Marisnick advanced to second on a stolen base.

Jose Altuve reached on a scorching comebacker that went into Drew Pomeranz's back such that Vince Cotroneo said that Altuve basically turned Pomeranz's number 13 into a "one point three." Pomeranz could not find the ball, though his back stopped Jake Marisnick from scoring. He scored anyway on Evan Gattis's base hit, as did Jose Altuve. Colby Rasmus drove in Jed Lowrie from third base on a single, himself.

The A's took a 6-5 lead to the ninth, with Tyler Clippard trying to complete a four-out save. Jake Marisnick reached on a single up the middle to lead off. The next batter was Jose Altuve, and he hit a sharp ground ball to Brett Lawrie with Marisnick running. Despite the in-motion Marisnick, Lawrie threw to second, and Marisnick beat the throw. Marcus Semien did not help matters by dropping Lawrie's low throw to deny any hope of throwing out Altuve on the relay.

Altuve was credited with a fielder's choice, and the fielder chose badly. Instead of one out and a runner on second, it was nobody out and two fast runners on.

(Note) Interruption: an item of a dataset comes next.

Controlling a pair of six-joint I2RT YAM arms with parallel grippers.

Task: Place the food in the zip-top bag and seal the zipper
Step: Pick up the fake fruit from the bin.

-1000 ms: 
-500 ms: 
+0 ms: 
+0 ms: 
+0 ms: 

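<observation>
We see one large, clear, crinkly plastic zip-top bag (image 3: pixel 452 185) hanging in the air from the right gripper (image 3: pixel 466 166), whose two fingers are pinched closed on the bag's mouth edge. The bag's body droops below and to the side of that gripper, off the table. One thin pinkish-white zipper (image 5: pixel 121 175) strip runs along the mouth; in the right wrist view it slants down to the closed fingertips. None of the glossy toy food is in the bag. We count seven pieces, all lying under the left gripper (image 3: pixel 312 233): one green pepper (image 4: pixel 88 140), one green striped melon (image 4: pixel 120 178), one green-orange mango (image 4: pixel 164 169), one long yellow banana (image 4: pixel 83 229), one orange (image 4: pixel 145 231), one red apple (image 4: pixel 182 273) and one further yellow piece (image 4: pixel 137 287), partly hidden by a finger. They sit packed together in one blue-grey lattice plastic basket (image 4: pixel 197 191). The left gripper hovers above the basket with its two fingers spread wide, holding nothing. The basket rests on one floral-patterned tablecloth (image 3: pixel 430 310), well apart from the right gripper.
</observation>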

Those fast runners completed a double steal, with Marisnick just getting his hand under Brett Lawrie's glove:

Clippard struck out George Springer, and the A's elected to walk Jed Lowrie with first base open to set up the double play. Evan Gattis came up, and hit a chin-level line drive out towards Sam Fuld in center:

Sam Fuld still had a chance to make a play, but he broke in when he should have broken out and lost all hope of at least holding Gattis to a sacrifice fly. Two runs scored on what should be, nine times out of 10, a pop fly. There was still plenty to be desired from the pitch calling, however (chart from Brooks Baseball):

Perhaps Vogt had "infield fly ball pitcher" stuck in his head or didn't trust himself to block a ball in the dirt with the bases loaded.

Clippard struck out the next two batters, but Luke Gregerson retired the A's quietly in the bottom of the ninth on six pitches to seal up Houston's first-ever sweep over Oakland.

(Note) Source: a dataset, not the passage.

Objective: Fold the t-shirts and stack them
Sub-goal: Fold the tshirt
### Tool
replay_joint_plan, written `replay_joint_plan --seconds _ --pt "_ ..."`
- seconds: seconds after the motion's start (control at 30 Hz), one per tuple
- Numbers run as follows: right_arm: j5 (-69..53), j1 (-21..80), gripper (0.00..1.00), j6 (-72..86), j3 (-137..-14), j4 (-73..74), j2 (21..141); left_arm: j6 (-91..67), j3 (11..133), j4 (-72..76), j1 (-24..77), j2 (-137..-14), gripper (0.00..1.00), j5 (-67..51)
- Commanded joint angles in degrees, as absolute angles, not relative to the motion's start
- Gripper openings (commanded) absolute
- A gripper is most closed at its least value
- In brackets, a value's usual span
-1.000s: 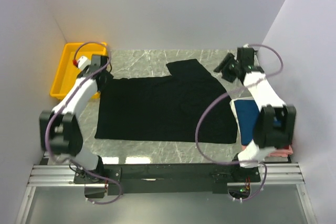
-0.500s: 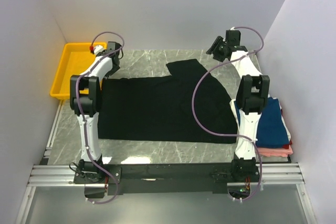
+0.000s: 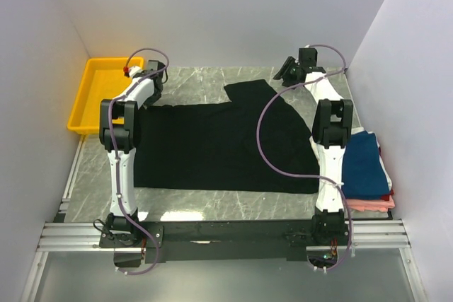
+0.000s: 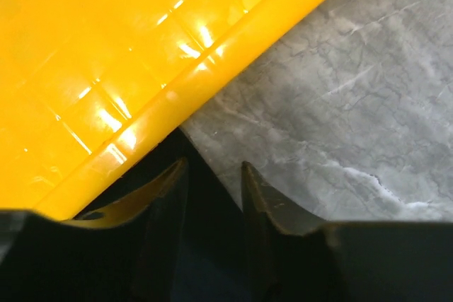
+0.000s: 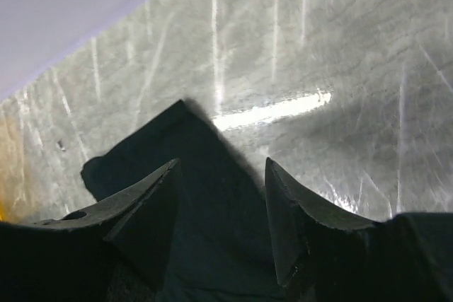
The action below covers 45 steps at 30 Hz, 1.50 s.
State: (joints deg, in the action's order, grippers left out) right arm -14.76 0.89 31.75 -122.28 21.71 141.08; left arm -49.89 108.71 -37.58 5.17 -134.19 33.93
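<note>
A large black t-shirt (image 3: pixel 219 146) lies spread flat on the marble table (image 3: pixel 198 84), one sleeve (image 3: pixel 251 92) pointing to the back. My left gripper (image 3: pixel 151 78) hovers at the shirt's far left corner beside the yellow tray. In the left wrist view the black cloth corner (image 4: pixel 205 196) sits between the fingers of the left gripper (image 4: pixel 210 166), which stand narrowly apart. My right gripper (image 3: pixel 285 72) is open at the back right. Its wrist view shows the right gripper (image 5: pixel 221 162) straddling the sleeve tip (image 5: pixel 191 153). Folded t-shirts are stacked at the right, navy (image 3: pixel 362 164) above pink (image 3: pixel 371 204).
A yellow plastic tray (image 3: pixel 95 93) stands at the back left, its rim (image 4: pixel 177 90) right against my left fingers. White walls close in the back and both sides. Bare marble (image 4: pixel 340 90) shows beyond the shirt's far edge.
Both arms have stretched toward the back of the table. The left gripper came to the shirt corner by the tray and its jaws narrowed. The right gripper moved left toward the sleeve.
</note>
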Motion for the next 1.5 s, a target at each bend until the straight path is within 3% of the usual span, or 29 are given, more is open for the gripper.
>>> replay_joint_plan --seconds 0.0,0.4,0.7,1.2,1.33,1.47 --pt "-16.08 1.23 0.57 32.69 -126.12 20.3 143.08 -51.85 109.6 -38.67 4.66 -135.35 0.4 33.66" --pt "-15.47 1.23 0.56 39.63 -131.22 21.8 147.48 -52.12 103.54 -35.07 3.78 -132.45 0.01 30.41" --pt "-14.85 1.67 0.52 44.91 -130.26 22.59 148.36 -52.21 103.36 -34.28 3.78 -131.75 0.01 28.74" --pt "-14.33 4.75 0.5 40.78 -127.36 25.14 146.87 -51.94 101.69 -32.61 3.78 -130.43 0.01 27.16" --pt "-13.71 4.83 0.38 39.12 -126.39 26.28 145.55 -51.68 101.6 -32.26 3.78 -130.25 0.01 26.98" --pt "-13.36 5.19 0.33 37.53 -126.47 27.33 144.41 -51.5 101.34 -31.91 3.78 -130.17 0.01 26.63"
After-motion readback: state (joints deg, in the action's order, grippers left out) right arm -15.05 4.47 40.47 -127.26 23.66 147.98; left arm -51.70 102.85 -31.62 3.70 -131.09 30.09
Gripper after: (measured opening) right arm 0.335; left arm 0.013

The bullpen was quite good, especially in the middle innings. Fernando Abad retired his three batters on fly balls. Ryan Cook retired his three batters and showed great control, including rearing back to strike out Jed Lowrie with 96 MPH gas. Evan Scribner got into trouble on two ground ball singles but struck out Marwin Gonzalez to record the second out of the eighth inning before giving way to Tyler Clippard.

The offense took advantage of a stumbling Asher Wojciechowski. In the second, Ike Davis worked his ninth walk, and Josh Reddick tripled home Davis. Brett Lawrie hit a sacrifice fly to make it 2-0 in the early going. The A's tied it up at five with a four-hit fourth inning that knocked Wojciechowski out after the inning ended, and followed up with a seventh-inning run to take the 6-5 lead that the Astros snatched away in the ninth.

The A's did make a couple of good defensive plays. In the fifth, Ike Davis made a diving catch near the Astros bullpen fighting a bright sky and swirling winds. In the sixth, Craig Gentry showed his speed to make a sliding snowcone catch on a fly ball to left.

Bob Melvin also showed home plate umpire Quinn Wolcott that he was mad as hell and he wasn't going to take Wolcott's strike zone anymore. Gentry was called out on a terribly high pitch in the third inning, but Jason Castro drew a walk in the fourth that scored one batter later on Jake Marisnick's home run.

This was the second time Quinn Wolcott has tossed Bob Melvin at the Coliseum. The last time was on June 21, 2014 against the Boston Red Sox when I called him "wool-eared Wolcott."

Coming up

The A's will take what seems to be a much-needed off day on Monday before finishing their six-game homestand with three against the Los Angeles Angels. But today it's the American League West leading Houston Astros 7, and the third place Oakland Athletics 6.